Music, Theatre Departments Present ‘The Threepenny Opera’
The infamous antihero “Mack the Knife” is on the prowl again.
The Alma College Music Department presents a revival production of the
1954 American box office smash, “The Threepenny Opera,” at 8 p.m.
Monday, May 21 through Wednesday, May 23 in the Remick Heritage Center
Fixed-Form Theatre.
Director Jonathon Musser and musical director Murray Gross will
highlight the collective talents of students from Alma College’s music
and theatre departments in the three-night production.
Tickets are $10 for adults and free for Alma College faculty, staff and
students and youth 18 and under. Call (989) 463-7304 for ticket
information. The play contains adult language and sexual situations.

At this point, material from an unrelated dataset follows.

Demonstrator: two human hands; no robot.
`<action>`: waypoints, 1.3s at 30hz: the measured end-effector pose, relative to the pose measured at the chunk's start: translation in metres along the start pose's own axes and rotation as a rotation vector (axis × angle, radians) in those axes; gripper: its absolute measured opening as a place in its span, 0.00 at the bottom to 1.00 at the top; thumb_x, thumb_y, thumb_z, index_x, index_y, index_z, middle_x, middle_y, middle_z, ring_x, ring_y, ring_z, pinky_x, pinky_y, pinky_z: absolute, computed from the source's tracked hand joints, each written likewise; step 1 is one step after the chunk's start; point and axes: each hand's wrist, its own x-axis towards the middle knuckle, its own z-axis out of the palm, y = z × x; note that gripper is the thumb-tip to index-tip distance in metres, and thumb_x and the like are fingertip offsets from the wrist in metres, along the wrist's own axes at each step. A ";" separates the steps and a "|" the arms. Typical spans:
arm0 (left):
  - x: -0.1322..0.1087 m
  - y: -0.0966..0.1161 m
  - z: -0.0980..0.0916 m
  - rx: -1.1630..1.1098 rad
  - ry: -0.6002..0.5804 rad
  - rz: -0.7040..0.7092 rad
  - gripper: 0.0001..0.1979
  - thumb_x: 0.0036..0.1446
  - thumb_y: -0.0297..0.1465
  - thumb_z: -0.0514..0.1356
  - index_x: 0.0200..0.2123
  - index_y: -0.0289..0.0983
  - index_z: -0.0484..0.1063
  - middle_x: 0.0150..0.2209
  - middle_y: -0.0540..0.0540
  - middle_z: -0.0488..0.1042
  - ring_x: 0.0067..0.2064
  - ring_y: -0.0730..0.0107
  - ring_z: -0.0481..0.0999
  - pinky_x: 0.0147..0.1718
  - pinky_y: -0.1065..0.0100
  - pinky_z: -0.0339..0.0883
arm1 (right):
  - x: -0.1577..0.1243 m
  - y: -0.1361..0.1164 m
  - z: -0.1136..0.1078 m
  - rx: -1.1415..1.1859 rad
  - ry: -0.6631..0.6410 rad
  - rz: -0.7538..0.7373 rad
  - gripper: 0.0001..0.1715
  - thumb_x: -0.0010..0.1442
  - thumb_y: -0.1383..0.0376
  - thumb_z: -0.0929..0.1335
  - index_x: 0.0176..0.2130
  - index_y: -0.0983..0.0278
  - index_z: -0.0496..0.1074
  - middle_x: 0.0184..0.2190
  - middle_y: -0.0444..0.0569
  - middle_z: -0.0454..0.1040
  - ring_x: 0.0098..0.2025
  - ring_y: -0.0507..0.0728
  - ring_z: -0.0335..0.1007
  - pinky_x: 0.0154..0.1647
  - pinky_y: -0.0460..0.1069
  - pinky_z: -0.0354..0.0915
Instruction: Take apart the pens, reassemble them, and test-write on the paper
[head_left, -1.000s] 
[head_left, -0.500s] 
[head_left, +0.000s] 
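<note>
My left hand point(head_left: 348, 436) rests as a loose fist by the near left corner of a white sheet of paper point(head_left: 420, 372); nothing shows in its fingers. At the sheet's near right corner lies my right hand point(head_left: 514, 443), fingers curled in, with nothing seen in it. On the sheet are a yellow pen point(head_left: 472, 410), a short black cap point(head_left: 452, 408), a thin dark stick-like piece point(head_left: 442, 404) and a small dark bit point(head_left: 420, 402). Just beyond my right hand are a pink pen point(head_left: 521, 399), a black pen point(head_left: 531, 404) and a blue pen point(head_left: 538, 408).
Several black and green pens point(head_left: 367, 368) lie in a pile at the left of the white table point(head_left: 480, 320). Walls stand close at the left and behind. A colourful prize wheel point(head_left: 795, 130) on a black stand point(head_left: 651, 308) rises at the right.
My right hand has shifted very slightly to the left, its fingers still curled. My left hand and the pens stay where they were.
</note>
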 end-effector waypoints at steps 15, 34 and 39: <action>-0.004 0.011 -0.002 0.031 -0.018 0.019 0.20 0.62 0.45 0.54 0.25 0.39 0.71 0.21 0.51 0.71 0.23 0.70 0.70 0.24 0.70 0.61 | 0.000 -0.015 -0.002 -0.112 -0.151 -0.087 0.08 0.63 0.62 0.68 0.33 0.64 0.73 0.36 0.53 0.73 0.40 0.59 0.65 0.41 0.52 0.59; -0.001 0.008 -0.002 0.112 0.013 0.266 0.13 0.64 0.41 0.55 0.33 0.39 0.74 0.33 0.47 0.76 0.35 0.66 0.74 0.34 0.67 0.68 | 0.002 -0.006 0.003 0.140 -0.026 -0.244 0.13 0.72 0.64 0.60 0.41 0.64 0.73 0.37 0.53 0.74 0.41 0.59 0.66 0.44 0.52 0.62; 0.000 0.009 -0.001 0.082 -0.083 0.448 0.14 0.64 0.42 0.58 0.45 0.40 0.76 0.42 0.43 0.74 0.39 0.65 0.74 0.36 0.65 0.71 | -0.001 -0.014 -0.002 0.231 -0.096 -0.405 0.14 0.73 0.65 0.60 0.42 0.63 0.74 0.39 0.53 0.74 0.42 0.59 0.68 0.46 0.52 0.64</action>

“The Threepenny Opera” is set within the slimy underbelly of the Soho
district in London, 1837, amidst a population of dire poverty, violent
crime and political corruption. The story lampoons social conditions at
the time of Queen Victoria’s coronation, centering around “Macheath
Messer,” A.K.A. “Mack the Knife,” a dashing young bandit with a fierce
passion for bourgeois power and an unending hunger for the taste of
women.
Macheath, a fierce womanizer posing as the “last gentleman left in
London,” sets out to marry young Polly Peachum, the under-aged daughter
of Mr. Jonathan Jeremiah Peachum, despite the fact that Macheath
already claims two wives.
Mr. Peachum, the uncrowned king of London’s beggars, catches word of
Polly’s marriage and vows to destroy Macheath for stealing his most
precious piece of property. Mrs. Peachum joins the fight, and after
forcing alliances with London’s beggars and prostitutes, begins the
chase to have Macheath arrested and sent to the gallows. By the end of
the play, enemies and allies alike crowd the dirty London streets,
awaiting the public death of the infamous Mack the Knife.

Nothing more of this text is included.